Ce commentaire a rapidement suscité une controverse dans le milieu du jeu, de nombreux joueurs remettant en question les qualifications de Musk en matière de jeu.

Kotick a acquis Activision, qui était au bord de la faillite, pour 500 000 dollars en 1991 et en a fait un géant du jeu que Microsoft acquerra pour 75,4 milliards de dollars en 2023. 

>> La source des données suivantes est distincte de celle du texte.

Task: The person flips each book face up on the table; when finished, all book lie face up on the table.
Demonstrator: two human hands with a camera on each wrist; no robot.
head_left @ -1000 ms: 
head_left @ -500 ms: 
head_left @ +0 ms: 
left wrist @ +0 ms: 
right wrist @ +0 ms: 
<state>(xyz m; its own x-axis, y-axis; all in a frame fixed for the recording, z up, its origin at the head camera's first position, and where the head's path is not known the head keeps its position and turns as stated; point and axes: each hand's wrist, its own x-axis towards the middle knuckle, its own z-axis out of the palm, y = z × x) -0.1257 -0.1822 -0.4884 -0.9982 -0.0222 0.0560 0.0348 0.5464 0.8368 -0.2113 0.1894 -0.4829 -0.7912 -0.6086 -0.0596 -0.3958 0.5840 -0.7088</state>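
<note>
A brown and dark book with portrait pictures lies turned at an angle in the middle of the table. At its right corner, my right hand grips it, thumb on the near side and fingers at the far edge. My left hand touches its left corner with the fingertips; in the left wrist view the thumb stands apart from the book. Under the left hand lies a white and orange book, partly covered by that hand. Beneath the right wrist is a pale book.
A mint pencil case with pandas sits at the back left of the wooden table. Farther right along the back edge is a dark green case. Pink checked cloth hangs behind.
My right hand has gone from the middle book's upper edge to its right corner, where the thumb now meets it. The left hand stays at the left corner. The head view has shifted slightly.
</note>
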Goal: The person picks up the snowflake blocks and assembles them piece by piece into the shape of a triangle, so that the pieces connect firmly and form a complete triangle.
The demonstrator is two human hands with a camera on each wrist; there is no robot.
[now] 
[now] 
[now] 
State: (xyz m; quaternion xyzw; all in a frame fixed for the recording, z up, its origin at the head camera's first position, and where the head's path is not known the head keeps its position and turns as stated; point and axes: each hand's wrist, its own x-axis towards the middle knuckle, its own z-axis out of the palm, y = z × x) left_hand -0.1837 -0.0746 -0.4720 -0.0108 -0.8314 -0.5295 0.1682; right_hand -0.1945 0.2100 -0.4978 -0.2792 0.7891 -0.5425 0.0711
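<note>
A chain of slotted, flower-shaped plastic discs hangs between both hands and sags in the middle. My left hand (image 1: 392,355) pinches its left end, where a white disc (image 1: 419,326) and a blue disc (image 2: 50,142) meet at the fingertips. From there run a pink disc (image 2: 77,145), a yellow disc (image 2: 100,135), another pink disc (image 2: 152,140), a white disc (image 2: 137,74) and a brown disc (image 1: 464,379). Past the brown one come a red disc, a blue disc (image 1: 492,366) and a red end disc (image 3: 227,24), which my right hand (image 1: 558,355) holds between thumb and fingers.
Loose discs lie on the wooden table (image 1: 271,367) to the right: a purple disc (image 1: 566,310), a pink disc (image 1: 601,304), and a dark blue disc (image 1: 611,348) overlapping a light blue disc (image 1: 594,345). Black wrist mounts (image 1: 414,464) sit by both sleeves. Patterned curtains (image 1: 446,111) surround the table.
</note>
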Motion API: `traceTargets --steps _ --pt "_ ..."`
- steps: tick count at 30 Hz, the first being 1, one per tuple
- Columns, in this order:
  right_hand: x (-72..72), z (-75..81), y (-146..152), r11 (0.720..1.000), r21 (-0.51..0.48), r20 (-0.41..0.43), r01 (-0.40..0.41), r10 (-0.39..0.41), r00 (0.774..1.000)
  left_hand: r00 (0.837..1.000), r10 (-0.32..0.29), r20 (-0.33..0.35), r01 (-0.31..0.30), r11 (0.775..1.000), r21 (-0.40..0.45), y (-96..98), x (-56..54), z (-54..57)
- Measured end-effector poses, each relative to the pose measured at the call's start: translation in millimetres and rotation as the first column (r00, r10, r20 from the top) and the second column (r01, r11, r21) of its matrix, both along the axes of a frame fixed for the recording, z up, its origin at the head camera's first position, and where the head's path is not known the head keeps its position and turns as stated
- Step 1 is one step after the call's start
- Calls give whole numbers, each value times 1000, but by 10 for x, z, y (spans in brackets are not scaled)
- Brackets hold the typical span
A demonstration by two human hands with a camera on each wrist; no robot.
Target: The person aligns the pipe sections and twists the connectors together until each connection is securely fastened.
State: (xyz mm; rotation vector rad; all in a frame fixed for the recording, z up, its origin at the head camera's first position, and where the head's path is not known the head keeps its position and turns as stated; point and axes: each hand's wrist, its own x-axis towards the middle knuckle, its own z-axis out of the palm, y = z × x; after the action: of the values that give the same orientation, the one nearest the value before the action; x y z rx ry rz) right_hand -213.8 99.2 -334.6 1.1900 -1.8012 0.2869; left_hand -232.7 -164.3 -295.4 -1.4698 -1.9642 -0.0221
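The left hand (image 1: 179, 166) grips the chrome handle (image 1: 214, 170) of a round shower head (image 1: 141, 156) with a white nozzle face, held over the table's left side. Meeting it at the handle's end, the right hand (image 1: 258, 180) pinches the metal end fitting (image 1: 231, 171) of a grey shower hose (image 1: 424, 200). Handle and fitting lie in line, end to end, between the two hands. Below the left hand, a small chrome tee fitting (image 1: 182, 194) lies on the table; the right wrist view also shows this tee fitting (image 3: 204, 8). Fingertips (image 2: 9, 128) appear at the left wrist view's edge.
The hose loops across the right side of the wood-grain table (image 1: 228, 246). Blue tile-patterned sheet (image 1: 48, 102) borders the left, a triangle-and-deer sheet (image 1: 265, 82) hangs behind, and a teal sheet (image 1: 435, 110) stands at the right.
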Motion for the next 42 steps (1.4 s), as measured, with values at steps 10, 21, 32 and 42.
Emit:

Dans le podcast, il rejoint Musk pour discuter des « quatre meilleurs jeux de tous les temps » et défend Musk. Lorsque Ari Emanuel, PDG de l’hébergeur Endeavour, a déclaré que l’acquisition de X (anciennement Twitter) par Musk était une erreur et qu’il devrait investir dans les jeux, Kotick a rétorqué : « Pour le bien-être de la société, il doit posséder

Les « références » de Musk en matière de jeu proviennent principalement de ses intérêts publics en matière de jeux, tels que « Quake » (Quake), « Diablo 4 » (Diablo 4) et « Deus Ex ». Cependant, il a un jour admis avoir utilisé des services de boosting de compte (boosting) lors de la diffusion de "Path of Exile 2" et "Diablo 4", et a soutenu que "les joueurs asiatiques font tous cela, sinon ils ne gagneraient pas du tout". Dans le podcast, il prétendait toujours être « plutôt bon dans ce jeu ».

De plus, la société xAI de Musk fait progresser les projets de jeux d’IA. Il a annoncé l'année dernière que xAI Game Studio « rendrait à nouveau les jeux géniaux » et prévoyait de sortir « de superbes jeux générés par l'IA » d'ici la fin de 2026. Dans le podcast, il a ajusté ses attentes et a déclaré que « des jeux entièrement générés par l'IA apparaîtront dans les trois prochaines années ». L'ancien directeur du studio Sledgehammer, Glen Schofield, s'est moqué de Musk en le qualifiant de "plein d'absurdités" et a estimé que développer un jeu en un an était irréaliste.